VI Edición

Curso 2009 - 2010

Alejandro Quintana

Personalidad

María Ros, 15 años

                  Colegio La Vall (Barcelona)  

Estaba nerviosa. Tamborileaba con los dedos en mis rodillas. Ya me tocaba. Dentro de nada me harían entrar y tendría que enfrentarme a mi mayor temor, expresarme, dar respuestas claras; al fin y al cabo, acostumbrada como estaba a abreviar las palabras en el móvil a veces ya ni me salían correctamente. Pero tenía que hacerlo si quería cumplir mi sueño: ser actriz.

Saqué de nuevo mi chuleta. Era perfecta. Allí decía todo lo que querían oír.

Se abrió la puerta y me llamaron. Todavía insegura, me adentré en aquel oscuro despacho.

Dentro había tres personas: un hombre trajeado detrás de una mesa; a su derecha una mujer con las piernas cruzadas y una pequeña libreta sobre sus rodillas; el tercero era el que me había abierto la puerta, con el pelo engominado y peinado hacia atrás y con un traje oscuro, se sentó en un sofá.

El hombre de la mesa hizo un además con la mano, ofreciéndome una silla frente a su escritorio.
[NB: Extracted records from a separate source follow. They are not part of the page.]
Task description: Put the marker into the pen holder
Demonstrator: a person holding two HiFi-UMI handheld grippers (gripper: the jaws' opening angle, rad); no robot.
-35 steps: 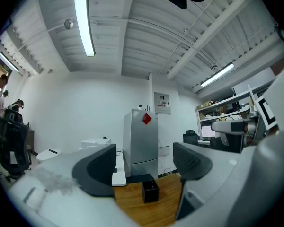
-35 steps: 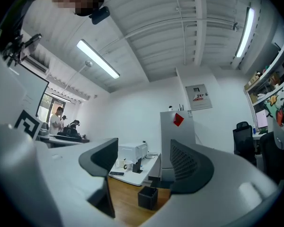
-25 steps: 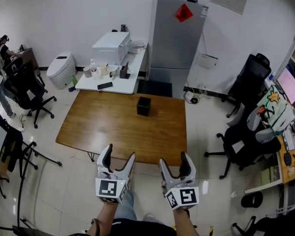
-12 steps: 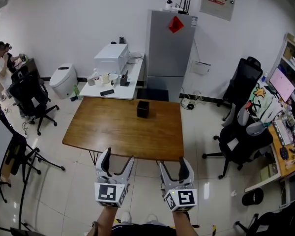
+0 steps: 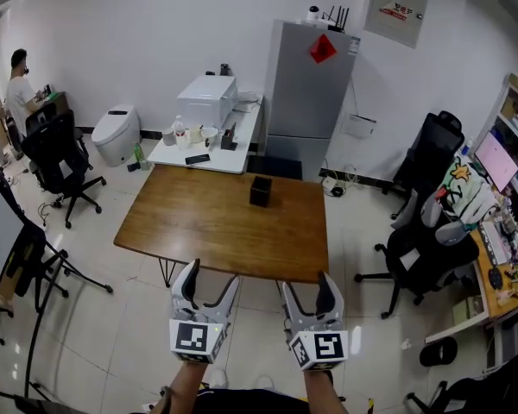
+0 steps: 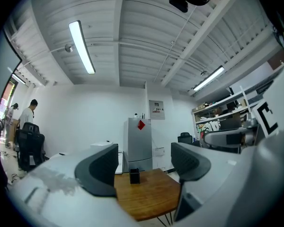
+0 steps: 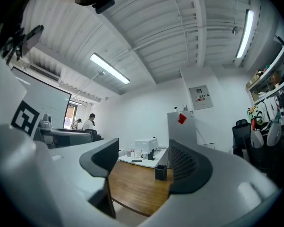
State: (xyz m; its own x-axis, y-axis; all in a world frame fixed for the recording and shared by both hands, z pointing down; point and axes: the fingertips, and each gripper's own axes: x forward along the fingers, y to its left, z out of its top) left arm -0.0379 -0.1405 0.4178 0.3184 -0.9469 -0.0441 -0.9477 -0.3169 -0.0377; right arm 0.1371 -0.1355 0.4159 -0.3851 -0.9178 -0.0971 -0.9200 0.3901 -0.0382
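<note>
A black square pen holder (image 5: 261, 190) stands near the far edge of the brown wooden table (image 5: 198, 231); it also shows in the left gripper view as the pen holder (image 6: 134, 175) and in the right gripper view as the pen holder (image 7: 161, 172). No marker is visible in any view. My left gripper (image 5: 210, 284) and right gripper (image 5: 304, 286) hang side by side over the floor, just short of the table's near edge. Both are open with nothing between the jaws.
A white side table (image 5: 209, 141) with a printer and small items stands behind the wooden table, next to a grey fridge (image 5: 306, 93). Black office chairs (image 5: 419, 240) stand at the right, another chair (image 5: 56, 158) and a person (image 5: 22, 89) at the far left.
The view has tilted and shifted slightly, so the table sits a little further from me. Both grippers have stayed open and side by side.
</note>
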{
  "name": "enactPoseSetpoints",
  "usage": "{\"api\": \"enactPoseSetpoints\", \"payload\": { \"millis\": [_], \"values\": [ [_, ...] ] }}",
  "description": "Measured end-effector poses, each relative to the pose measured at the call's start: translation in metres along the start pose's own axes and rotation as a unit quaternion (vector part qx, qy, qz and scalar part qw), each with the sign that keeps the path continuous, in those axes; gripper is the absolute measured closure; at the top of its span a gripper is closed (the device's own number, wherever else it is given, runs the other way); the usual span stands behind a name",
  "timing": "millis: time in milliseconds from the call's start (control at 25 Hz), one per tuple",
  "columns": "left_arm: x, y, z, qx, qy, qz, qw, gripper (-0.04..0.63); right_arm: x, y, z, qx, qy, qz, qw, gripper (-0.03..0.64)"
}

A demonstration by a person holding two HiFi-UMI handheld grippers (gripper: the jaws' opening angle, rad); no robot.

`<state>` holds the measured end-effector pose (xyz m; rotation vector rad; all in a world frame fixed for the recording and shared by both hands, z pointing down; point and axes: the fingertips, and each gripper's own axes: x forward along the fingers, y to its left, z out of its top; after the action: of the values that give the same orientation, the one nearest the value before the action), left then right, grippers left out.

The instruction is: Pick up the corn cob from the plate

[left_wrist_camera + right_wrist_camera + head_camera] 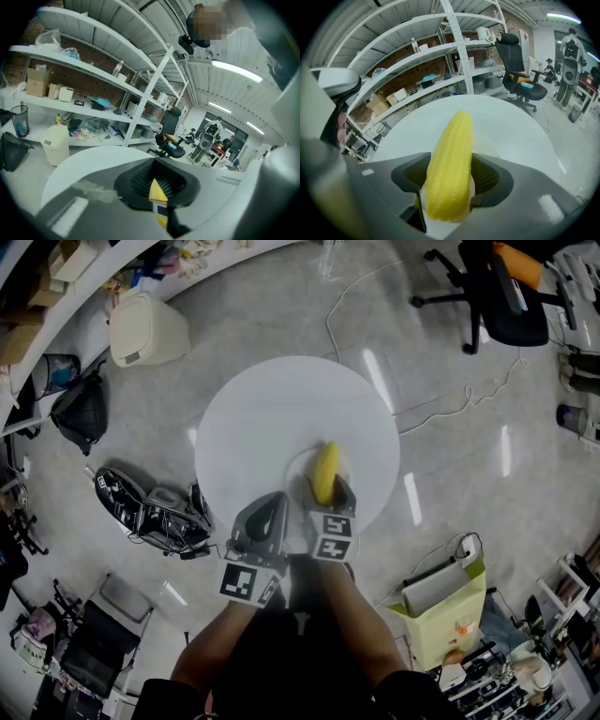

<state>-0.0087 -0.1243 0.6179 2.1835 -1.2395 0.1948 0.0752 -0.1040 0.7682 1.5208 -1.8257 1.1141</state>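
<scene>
**Head view:** corn cob [325, 472] is seen on plate [296, 461], on white round desk [262, 409], straddled by right gripper [323, 491].

**Left gripper view:** left gripper [157, 183] is clenched, empty.

**Right gripper view:** jaws apart w/ cob btwn, not yet clamped; cob could be rolled out by uneven squeeze. No legible writing, only square markers [330, 536].

A round white table [272, 409] stands on a glossy grey floor [450, 456]. A white plate [490, 146] lies flat on the table toward its near edge. On the floor nearby are a cream bin [145, 329], a black bag [82, 413] and a white cable [459, 409].
</scene>
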Motion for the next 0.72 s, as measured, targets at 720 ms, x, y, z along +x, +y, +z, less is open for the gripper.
{"api": "enactPoseSetpoints", "payload": {
  "millis": [720],
  "values": [
    [-0.0083,0.0093,-0.0017,-0.004,-0.002,0.006,1.0000,0.594,0.0014,-0.0010,0.0003,-0.007,0.006,0.009,1.000,0.362]
  ]
}}
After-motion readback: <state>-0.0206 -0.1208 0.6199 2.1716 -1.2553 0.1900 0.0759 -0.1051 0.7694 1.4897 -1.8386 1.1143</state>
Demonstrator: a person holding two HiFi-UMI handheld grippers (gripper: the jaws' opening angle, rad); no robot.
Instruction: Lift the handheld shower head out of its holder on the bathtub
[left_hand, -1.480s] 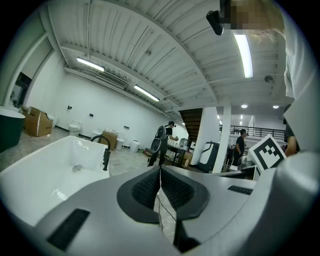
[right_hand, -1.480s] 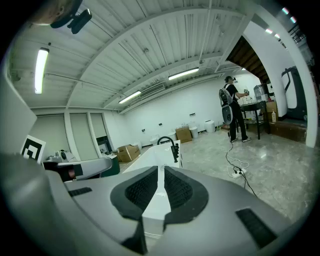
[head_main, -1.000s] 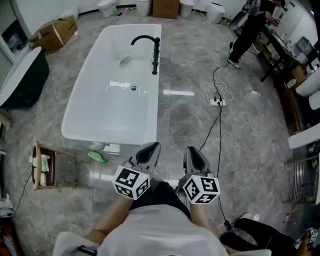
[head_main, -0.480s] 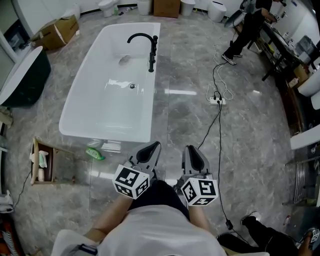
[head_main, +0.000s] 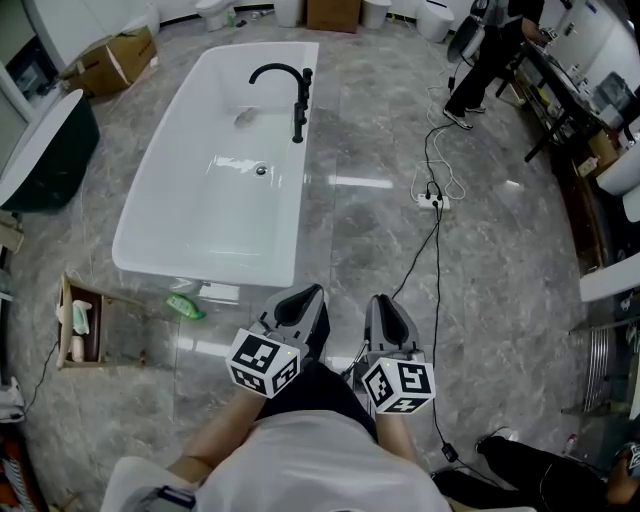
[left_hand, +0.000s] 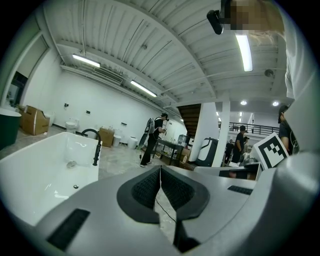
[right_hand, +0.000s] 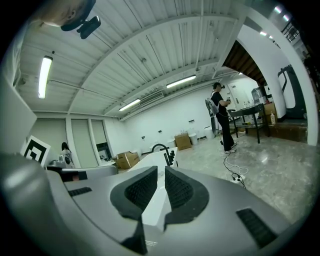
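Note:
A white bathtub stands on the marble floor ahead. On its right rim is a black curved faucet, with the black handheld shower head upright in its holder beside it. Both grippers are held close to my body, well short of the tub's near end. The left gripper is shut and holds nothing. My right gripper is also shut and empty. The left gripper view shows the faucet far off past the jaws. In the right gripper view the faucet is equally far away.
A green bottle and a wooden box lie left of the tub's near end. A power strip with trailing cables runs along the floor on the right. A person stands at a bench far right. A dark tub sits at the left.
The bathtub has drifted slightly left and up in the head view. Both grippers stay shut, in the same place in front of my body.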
Obediente, me senté.

Al cabo de unos segundos, que a mí me parecieron eternos, ese hombre se presentó. Se llamaba Karl y era el director de la academia. Empezó suave, preguntándome cosas triviales, sin importancia, información que podía averiguar fácilmente. Después de escudriñar toda mi superficialidad, llegó la pregunta más importante, aquella por la cual te permitían o denegaban el acceso al mundo de la actuación:

-¿Por qué quieres ser actriz?

Esa pregunta tan sencilla, era la clave.

Se hizo el silencio. El reloj de la pared rascaba cada segundo y la pluma de la mujer trabajaba con ahínco. El rasguño sobre el papel penetraba en mi cerebro, sin dejarme pensar con claridad.

Apenas unos segundos más tarde empecé a balbucir ideas sueltas, sin sentido. No recordaba lo que había escrito en aquel papel que ahora quemaba mi bolsillo. No podía sacarlo: quedaría como una inepta. Comencé a ponerme nerviosa, alcé la vista y me topé con unos ojos penetrantes e impacientes, estaban a punto de despedirme, así que tomé una decisión: no iba a contarles lo que querían oír. Tenía que defender lo que yo pensaba.

Cerré los ojos, respiré profundamente y comencé a hablar:

-Me gustaría ser actriz porque me gustaría cambiar el mundo.

Al abrir los ojos, encontré tres caras de asombro que, más tarde, se convirtieron en incredulidad. Sin embargo, descubrí en una de ellas un pequeño atisbo de interés.

-La gente se dedica a escoger, que no pensar. Lo que quiero decir es que nos viene todo dado: los pensamientos sobre el mundo, el hombre, la familia, la cultura… Únicamente tenemos que preocuparnos de escoger. Lo malo es cuando lo que nos ofrecen no es correcto. Por ejemplo, el cine está sobrevalorado. No hay películas con fondo, que transmitan un mensaje bueno. Por eso se necesitan personas con ideas claras y correctas, para ofrecer otras posibilidades. Tenemos una sociedad cómoda, superficial. Nos conformamos con ir al cine para divertirnos y no nos preocupa si lo que vemos nos hace daño. Por eso tiene que haber actores que den otras posibilidades al mundo o, dicho de otra forma, que lo cambie. Y a mí, me gustaría ser una de esas personas.

Cerré la boca de golpe y tragué saliva. Me había quedado seca.

Se hizo un silencio sepulcral. Se detuvo hasta el rasguño de la pluma. Sabía que nunca iba a entrar en esa academia, por tener ideas propias.

Salí afuera y me hicieron esperar un buen rato. Al fin me dijeron que me telefonearían para comunicarme su decisión.

Volví a casa, pensativa. Había dejado sin palabras a esas personas que piensan por los demás, que no nos permiten escoger.